#### [EXERCISE AIM]
Count every line of the listing where the string "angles" occurs, and reply with the count alone.

START MATERIAL TO PROCESS

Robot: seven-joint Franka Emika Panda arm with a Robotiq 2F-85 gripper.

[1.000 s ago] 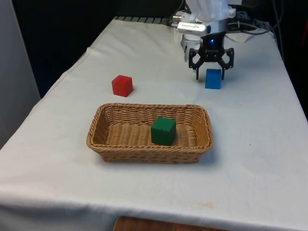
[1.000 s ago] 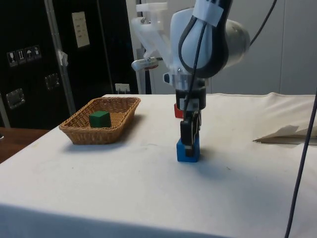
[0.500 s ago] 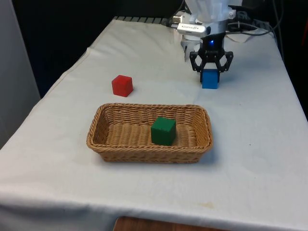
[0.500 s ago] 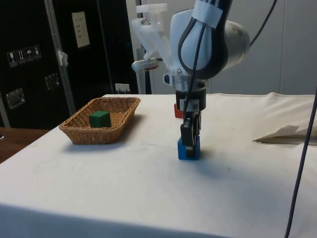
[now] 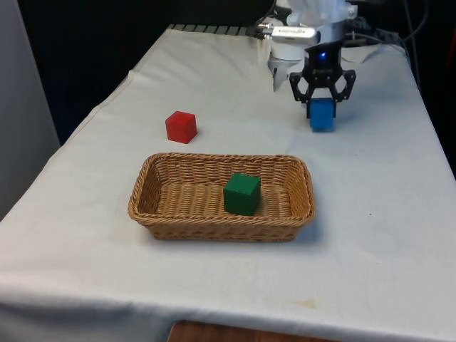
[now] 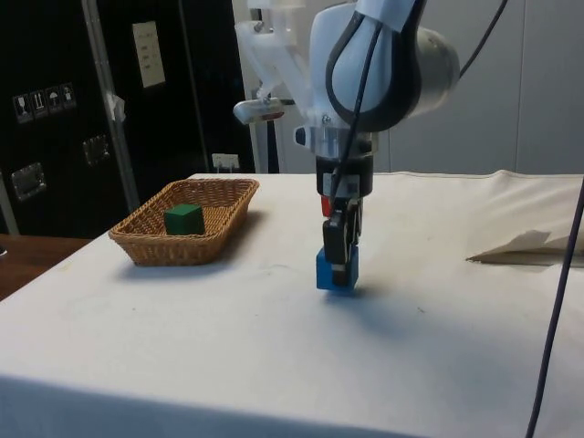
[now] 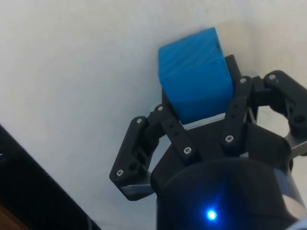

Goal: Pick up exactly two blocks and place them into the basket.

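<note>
From the front, my gripper is clamped on the blue block, which hangs between my fingers above the cloth at the far right. The basket sits nearer, in the middle, with the green block inside. The red block lies on the cloth to the far left of the basket.

From the side, the blue block is lifted just clear of the cloth, gripped at its top by my gripper.

At my wrist, the blue block sits between my fingers, pinched on both sides.
</note>
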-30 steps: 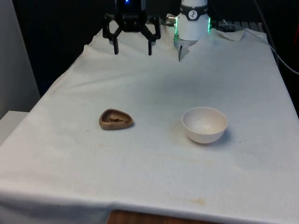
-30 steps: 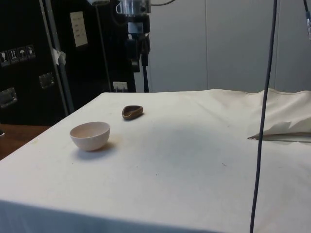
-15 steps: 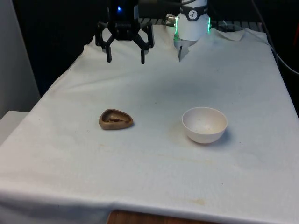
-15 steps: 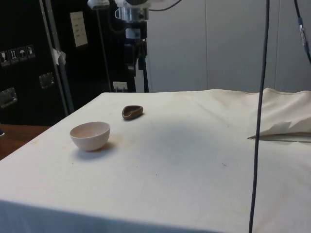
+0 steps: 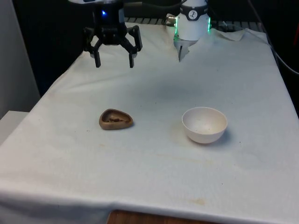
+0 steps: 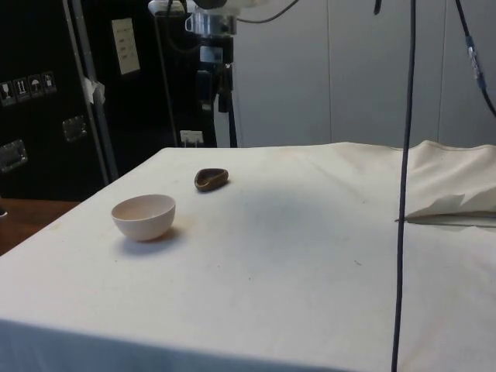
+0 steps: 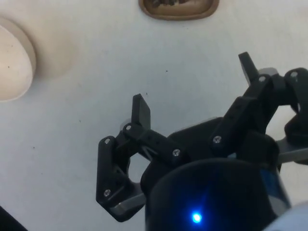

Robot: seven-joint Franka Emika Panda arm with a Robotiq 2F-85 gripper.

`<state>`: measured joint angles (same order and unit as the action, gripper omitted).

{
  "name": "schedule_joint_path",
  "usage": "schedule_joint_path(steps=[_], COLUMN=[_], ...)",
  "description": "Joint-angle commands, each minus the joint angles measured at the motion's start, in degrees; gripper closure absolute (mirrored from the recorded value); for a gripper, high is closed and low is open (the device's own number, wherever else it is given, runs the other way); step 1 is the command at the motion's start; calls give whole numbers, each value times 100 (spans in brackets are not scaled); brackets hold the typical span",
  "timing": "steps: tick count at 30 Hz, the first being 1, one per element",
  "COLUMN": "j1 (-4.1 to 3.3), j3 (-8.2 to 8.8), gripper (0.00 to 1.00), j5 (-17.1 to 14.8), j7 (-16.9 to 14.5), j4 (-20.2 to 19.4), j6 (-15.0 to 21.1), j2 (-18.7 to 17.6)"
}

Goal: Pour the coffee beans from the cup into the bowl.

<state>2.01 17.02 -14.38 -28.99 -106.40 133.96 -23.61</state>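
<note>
We judge the approach in hand — our black two-finger gripper [image 5: 113,59] hangs wide open, empty; next descend onto the small brown cup [image 5: 115,119] — white bowl [image 5: 204,124] waits.

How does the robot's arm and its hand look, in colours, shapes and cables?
The hand is black, with two fingers built from jointed links held by small silver screws, each ending in a flat, narrow tip. Above it, the side view shows a pale, metallic wrist section with a dark cable looping off it. The arm's base is white, with a green glowing ring.
</note>
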Motion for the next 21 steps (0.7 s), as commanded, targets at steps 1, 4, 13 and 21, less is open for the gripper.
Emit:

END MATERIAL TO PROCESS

#### [OUTPUT BELOW]
2